Stress is inherent in taking care of so many things at once. So is guilt. “The compelling issue is always going to be guilt with the sandwich generation,” says Standish, the social worker from Pittsburgh. “Trying to divide yourself all those different ways makes you feel like you’re constantly shortchanging everyone.”
[Steps for Living: Managing Stress]
Amy confesses that she has very little time for herself. As a stay-at-home mom, she has kids underfoot most days. Children’s story time at a local bookstore and play dates are treats for her, she says. Having just spent the past 18 months pursuing a night school program to earn her master’s degree in business administration, most of her spare time has been spent studying. “Frankly, going to the grocery store is a great private trip for me,” she says.
[Steps for Living: Babysitters and Play Dates]
Women who bear the burden of caregiving need breaks. Standish recommends doing things that are enjoyable or bring relief. “If you can, fit in things just for yourself, whether it be a manicure, exercise or prayer—anything that gives you a little time and space alone.”
Standish also recommends keeping social networks alive. “It’s so important to have a friend who will listen to you—somebody you can be yourself with and not have to take care of.”
Women who give need to receive, too. “You have to have a sense of being selfish and do things for yourself,” Amy says. She enjoys going out for dinner or having a glass of wine with girlfriends. She is involved with her local chapter of MOPS International, a Christian organization for mothers of preschoolers. “It’s nice to have adult conversation while the kids are cared for,” she says.
Gina’s alone time comes twice monthly, when her children spend the weekend with their father. Although she still feels she’s on call if medical issues arise, she makes time for relaxation. “A girlfriend and I get together once or twice a month to make some good food and watch DVDs of old movies.” Two of Gina’s favorite pastimes are reading and dancing. “Salsa dancing is a great release for me,” she says.
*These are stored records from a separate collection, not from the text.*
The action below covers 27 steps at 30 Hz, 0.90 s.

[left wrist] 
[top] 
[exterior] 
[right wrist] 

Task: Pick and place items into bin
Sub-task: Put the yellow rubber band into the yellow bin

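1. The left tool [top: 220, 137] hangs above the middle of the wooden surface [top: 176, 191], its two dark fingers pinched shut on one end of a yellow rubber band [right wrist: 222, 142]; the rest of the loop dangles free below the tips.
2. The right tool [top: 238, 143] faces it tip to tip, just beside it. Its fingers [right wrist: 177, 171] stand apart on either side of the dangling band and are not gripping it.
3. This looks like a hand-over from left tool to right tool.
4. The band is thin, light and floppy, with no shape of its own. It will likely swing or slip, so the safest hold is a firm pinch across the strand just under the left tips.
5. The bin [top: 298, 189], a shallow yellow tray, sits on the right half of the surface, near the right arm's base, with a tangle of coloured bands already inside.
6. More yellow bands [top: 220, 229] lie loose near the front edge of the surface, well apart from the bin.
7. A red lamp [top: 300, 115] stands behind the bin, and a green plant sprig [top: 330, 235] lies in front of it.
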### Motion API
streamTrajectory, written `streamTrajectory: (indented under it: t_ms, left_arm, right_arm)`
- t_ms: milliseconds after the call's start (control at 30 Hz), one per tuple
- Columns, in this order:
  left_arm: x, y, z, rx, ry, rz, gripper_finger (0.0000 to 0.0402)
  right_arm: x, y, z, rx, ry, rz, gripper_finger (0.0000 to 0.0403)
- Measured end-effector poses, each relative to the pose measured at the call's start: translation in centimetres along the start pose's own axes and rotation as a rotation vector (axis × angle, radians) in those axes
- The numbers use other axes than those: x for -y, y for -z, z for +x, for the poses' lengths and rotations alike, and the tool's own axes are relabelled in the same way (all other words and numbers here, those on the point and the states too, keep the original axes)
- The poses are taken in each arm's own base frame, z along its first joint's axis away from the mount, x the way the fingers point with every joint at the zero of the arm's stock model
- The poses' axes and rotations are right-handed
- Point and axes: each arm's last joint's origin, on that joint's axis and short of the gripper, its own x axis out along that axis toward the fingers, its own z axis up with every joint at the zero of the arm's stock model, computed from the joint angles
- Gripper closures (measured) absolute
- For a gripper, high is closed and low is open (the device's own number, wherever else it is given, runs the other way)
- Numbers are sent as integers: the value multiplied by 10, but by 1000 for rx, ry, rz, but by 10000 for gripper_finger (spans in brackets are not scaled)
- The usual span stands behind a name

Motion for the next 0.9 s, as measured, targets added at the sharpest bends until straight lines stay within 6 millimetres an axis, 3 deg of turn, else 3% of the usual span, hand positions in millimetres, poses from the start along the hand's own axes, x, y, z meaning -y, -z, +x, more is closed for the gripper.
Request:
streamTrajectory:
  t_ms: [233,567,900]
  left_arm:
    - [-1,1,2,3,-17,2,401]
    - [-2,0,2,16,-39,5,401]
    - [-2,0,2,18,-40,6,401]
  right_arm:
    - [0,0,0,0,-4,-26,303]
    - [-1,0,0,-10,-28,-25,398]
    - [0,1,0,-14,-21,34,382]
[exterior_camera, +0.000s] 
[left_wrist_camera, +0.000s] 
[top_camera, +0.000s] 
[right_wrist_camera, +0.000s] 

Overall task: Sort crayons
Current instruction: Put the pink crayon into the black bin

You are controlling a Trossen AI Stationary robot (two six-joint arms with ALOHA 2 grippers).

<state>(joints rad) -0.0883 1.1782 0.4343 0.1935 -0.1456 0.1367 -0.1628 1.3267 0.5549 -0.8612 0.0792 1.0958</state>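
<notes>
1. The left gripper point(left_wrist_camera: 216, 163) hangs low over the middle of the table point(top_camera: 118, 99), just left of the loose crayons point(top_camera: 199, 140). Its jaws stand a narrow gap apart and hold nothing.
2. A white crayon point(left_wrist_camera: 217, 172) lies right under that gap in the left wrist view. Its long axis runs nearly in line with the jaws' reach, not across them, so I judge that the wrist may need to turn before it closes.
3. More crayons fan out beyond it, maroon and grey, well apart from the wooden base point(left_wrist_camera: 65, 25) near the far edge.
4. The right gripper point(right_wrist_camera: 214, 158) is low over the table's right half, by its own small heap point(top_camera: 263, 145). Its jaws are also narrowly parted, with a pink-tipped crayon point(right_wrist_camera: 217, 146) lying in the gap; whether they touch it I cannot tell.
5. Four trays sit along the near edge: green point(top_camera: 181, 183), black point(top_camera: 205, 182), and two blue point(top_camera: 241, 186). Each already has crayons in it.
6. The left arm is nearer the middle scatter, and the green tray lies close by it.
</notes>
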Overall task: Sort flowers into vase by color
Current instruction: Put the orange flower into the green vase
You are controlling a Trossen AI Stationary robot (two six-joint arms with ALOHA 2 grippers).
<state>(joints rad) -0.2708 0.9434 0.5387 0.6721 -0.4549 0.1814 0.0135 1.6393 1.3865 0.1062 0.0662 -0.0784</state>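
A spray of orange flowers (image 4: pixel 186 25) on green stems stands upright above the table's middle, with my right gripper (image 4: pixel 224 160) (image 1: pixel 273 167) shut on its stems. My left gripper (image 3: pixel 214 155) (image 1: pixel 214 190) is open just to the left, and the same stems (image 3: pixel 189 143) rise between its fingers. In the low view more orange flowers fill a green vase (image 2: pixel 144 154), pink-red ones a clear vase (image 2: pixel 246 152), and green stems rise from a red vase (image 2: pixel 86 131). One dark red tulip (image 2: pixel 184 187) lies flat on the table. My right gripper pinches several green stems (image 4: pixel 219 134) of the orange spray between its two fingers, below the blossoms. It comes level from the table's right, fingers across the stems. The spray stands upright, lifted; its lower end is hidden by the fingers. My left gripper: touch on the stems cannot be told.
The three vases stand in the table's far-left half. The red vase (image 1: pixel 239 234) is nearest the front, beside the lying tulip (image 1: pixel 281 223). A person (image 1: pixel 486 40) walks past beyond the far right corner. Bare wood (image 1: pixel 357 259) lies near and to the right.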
When stress hits, Gina combats it with her faith. “I’ve been trying to spend some time each day focusing inward and ask for clarity for what I need each day. Church is an important part of my life.”
Although overseeing the needs of two generations can be demanding, it also has its benefits. “My kids and my father see each other twice a week. Grandpa likes his time with his grandkids,” says Amy. “I get such gratification watching the two generations learn from each other.”
Gina hopes that helping her dad pays a small portion of the debt she feels she owes her parents. “As children—even as adult children—how can you ever repay your parents? The only way is through our children, by doing for them what our parents did for us.”